December 15, 2019
Plant-based burgers see big year, but meat sales also rise
In 2019, Impossible Foods signed contracts to sell its newest plant-based burgers in grocery stores and more than 17,000 restaurants, including the Burger King chain.
Beyond Meat started selling its latest generation of plant-based burgers in June, with contracts to sell them at grocery stores and restaurants and make test runs at chains including McDonald’s, Dunkin’, and Subway. KFC is testing Beyond’s meatless alternative to chicken.
In July, a report from investment firm UBS called 2019 a breakout year for plant-based alternatives to meat, predicting the $4.5 billion industry would rise to $85 billion by 2030. The New York Times reported in October that meat sellers such as Tyson, Perdue, Hormel, and Smithfield also are selling alternatives to meat products.

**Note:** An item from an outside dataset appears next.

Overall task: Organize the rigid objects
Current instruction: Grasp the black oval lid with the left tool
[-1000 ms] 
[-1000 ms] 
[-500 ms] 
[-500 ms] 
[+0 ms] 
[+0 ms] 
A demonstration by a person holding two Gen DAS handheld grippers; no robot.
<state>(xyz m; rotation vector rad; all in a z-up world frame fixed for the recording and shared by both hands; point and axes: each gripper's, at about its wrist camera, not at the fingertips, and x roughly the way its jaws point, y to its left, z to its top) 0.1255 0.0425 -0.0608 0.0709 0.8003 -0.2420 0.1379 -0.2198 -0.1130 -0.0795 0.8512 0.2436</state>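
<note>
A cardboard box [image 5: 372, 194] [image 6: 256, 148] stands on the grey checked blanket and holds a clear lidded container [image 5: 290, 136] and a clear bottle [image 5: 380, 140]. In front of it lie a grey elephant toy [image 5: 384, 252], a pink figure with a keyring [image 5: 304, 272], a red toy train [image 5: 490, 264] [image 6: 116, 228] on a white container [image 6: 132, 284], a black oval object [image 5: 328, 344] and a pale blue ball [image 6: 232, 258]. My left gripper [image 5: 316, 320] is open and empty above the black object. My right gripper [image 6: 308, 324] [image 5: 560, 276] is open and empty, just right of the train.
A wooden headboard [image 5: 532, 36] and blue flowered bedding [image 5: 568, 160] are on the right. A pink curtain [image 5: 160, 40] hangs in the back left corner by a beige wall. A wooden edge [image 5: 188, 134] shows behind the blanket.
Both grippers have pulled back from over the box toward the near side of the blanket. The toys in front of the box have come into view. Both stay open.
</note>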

The latest plant-based products entered the market during a years-long rise in meat consumption. Department of Agriculture data indicate the average person’s meat consumption has risen each year since 2015, to about 220 pounds annually in 2018. More recent data from the agency indicated U.S. meat production was on pace for another small rise in 2019.

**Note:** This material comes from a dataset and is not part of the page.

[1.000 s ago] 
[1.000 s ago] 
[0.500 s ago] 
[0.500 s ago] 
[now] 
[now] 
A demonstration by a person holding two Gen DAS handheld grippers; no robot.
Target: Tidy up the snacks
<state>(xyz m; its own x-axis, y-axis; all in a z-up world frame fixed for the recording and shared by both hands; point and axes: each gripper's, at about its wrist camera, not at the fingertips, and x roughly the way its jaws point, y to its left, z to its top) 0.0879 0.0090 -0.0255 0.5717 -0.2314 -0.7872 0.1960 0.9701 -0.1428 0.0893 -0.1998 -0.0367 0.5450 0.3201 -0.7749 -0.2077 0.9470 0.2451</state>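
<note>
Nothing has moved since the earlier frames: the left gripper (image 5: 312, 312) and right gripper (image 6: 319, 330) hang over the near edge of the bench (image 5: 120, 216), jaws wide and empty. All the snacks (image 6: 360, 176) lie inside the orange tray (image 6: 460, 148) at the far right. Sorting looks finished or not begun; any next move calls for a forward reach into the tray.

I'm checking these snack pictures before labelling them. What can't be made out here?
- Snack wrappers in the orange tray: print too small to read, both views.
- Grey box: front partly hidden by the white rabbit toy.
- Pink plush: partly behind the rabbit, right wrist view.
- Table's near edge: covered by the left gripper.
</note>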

Restaurant Brands, which owns Burger King, told investors in October that adding the Impossible Whopper contributed to 5% sales growth for the third quarter, the chain’s strongest growth since 2015. But the parent company also saw growth in its meat-focused business that quarter: Sales at its fried chicken chain, Popeyes, rose 10%, the chain’s best increase in almost 20 years.
Glynn Tonsor, PhD, a professor of agricultural economics at Kansas State University, said beef sales may keep rising even if nonmeat alternatives gain popularity. He thinks the products can coexist, each gaining larger slices of a growing pie. And he thinks it’s unlikely demand for veterinarians’ services will decline.
Compete or coexist
Rick Husted, vice president of market research for the National Cattlemen’s Beef Association, said in October the average person eats about 58 pounds of beef each year. When beef products and plant-based alternatives are counted together, the alternatives account for 0.5% of the market.
Like Dr. Tonsor, Husted thinks the products introduced in 2019 will coexist with beef, as Boca Burger and Morningstar Farms burgers have done for years.
But Impossible Foods’ founder and CEO Pat Brown said in the company’s Impact Report 2019 that he intends for his product to replace animals in food production by 2035, which he acknowledges would require doubling production and sales each of the next 16 years.
“For Impossible Foods, a sale only counts if it comes at the expense of an animal-derived product,” he said. “As intended, more than 93% of consumers who purchase the Impossible Burger regularly eat meat from animals.”
Dr. K. Fred Gingrich, executive director of the American Association of Bovine Practitioners, said cattle veterinarians always worry about consumer demand for animal products. The average person’s red meat consumption has declined since the 1970s, beef prices have been volatile in recent years, and the dairy industry seems to be pulling out of a substantial price drop over the past five years.
But Dr. Gingrich thinks beef tastes better than even the recent plant-based alternatives. He also thinks it’s great to have so many food choices while animal products retain a place in American diets.
Dr. Harry Snelson, executive director of the American Association of Swine Veterinarians, doubts nonmeat alternatives are having much impact on meat consumption or that swine veterinarians are concerned. He sees the alternatives as an expanding but small part of the food market, with potential to draw more people to restaurants that sell meat and nonmeat products.
If, for example, four people are going to lunch and one is a vegetarian, that group may be more likely to go to Burger King because it has a nonmeat sandwich, Dr. Snelson said.
Demand is complicated
Josh White, executive director of producer education for the NCBA, said he has even seen some indications beef sales rise at the stores where alternatives are introduced.
Dr. Tonsor said he had few data on the impact of Beyond Meat and Impossible Foods on meat sales, other than the figures from the NCBA. Even with better data on sales of the newer products, figuring out why demand is changing is complicated.
Substituting one product for another can be one of many causes.
He also cautions against looking to trends in dairy alternatives for predictions on what will happen in the market for beef. Several products became and remain popular among people who are unable to drink or eat dairy products, which is less of an issue in beef sales.
Dr. Tonsor said communities in other countries are transitioning diets, from rice-centered to chicken-centered or from chicken-centered to beef-centered, and he thinks it’s unlikely people with recent access to meat will be quick to switch back to plant-based products. Even if meatless alternatives gain market share against meat in the U.S., he thinks international demand is strong, and American livestock producers have price and quality advantages over competitors in Brazil, Denmark, and Australia.